For a “disappearing” column of stitches, you could try the same technique, but this will mess up your tension and that section of the work will appear puckered. Sadly, the best fix is usually to rip your work back to the dropped stitch and pick it up, then go from there.

[Demonstration photos coming soon.]

Twisted stitches:

How it looks: Your stitches don’t all lay on the needle in the same way

Cause: Your stitch formation technique is likely to blame, especially the way you make purl stitches in reverse stockinette

For years, I knit in a weird “blended” Continental fashion.

This was caused by having my yarn go the so-called wrong way around my working needle when creating purl stitches. This meant that when knitting stockinette, my stitches on the knit side of the work would have the left leg in front instead of the right, which meant it was very hard to knit into them and would result in twisted stitches if I worked into the front leg, as per common wisdom.
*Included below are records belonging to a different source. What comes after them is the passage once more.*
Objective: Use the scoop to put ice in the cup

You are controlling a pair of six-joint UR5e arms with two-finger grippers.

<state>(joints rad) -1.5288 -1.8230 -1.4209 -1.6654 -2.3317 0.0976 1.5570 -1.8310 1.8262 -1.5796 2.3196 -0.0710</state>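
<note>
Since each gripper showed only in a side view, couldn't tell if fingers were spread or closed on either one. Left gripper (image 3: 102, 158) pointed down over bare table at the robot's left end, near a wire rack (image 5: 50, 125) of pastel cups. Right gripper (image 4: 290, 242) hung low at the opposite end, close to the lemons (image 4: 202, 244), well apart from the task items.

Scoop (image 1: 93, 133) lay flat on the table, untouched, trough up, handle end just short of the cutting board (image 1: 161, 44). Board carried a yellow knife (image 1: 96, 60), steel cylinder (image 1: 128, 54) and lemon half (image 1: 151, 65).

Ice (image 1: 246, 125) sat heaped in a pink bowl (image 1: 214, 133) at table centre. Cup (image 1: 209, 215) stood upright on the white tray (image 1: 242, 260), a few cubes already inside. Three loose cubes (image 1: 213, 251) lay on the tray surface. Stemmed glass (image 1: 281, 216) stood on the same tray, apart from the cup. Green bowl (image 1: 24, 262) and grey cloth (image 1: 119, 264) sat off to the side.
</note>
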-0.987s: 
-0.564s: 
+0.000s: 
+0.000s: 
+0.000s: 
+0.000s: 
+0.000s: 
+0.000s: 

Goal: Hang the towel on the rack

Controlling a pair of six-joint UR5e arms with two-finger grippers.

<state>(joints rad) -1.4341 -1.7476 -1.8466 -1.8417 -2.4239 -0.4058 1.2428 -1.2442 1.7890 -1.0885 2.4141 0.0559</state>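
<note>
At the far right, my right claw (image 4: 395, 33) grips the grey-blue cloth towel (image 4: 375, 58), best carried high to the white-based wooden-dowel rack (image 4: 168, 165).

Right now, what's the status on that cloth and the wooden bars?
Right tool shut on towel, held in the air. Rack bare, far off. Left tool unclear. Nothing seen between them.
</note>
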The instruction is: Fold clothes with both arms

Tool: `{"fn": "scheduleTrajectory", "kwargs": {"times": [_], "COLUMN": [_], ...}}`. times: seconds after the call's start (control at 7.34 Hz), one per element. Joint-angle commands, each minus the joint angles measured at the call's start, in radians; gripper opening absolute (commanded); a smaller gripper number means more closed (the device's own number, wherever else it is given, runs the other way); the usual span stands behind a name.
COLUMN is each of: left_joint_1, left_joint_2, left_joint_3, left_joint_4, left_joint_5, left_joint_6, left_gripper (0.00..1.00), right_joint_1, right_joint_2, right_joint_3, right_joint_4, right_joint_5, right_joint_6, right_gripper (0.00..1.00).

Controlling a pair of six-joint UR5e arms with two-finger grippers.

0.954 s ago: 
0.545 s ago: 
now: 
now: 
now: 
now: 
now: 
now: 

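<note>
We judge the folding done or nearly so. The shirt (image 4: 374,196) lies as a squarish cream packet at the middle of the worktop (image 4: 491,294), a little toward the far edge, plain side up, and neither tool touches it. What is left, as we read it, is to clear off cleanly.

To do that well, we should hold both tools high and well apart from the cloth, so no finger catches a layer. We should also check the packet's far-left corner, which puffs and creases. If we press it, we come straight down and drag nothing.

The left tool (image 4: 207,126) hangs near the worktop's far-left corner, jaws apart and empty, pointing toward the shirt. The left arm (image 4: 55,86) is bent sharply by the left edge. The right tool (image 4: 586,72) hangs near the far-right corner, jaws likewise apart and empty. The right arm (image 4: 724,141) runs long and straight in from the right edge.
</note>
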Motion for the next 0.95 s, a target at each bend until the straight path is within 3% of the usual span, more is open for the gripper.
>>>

For ease of knitting and to make my work look right, I would still knit into the right leg of these twisted stitches, I would just knit into the back loop, essentially untwisting my twisted stitch.

For a decade, I was blissfully unaware that I was doing anything out of the ordinary, although I couldn't figure out why my increases and decreases were so hard to work and always looked strange.

Swatch showing the purl side of a swatch with six stitches laying opposite of the others. Text: 6 "backwards" purl stitches
Swatch with six stitches laying the opposite direction. Text: 6 "backwards" purl stitches - knit side

Despite the fact that I found a whole group of Ravellers who purposely use this style of knitting, which is called Combined, I retrained myself to knit “correctly” as soon as I found out, because more complex stitches (like increases and decreases) work better if your stitches are all laying properly. As a budding designer, I needed to know my designs would work the way they were meant to for everyone. And after the initial retraining period, I’ve been thankful to Past Me every time I’ve picked up the needles.

How to Fix It:

If you knit Combined, and are okay with that look, then by all means continue. But if not, check out my tutorial on how to purl and learn the correct technique for wrapping your yarn.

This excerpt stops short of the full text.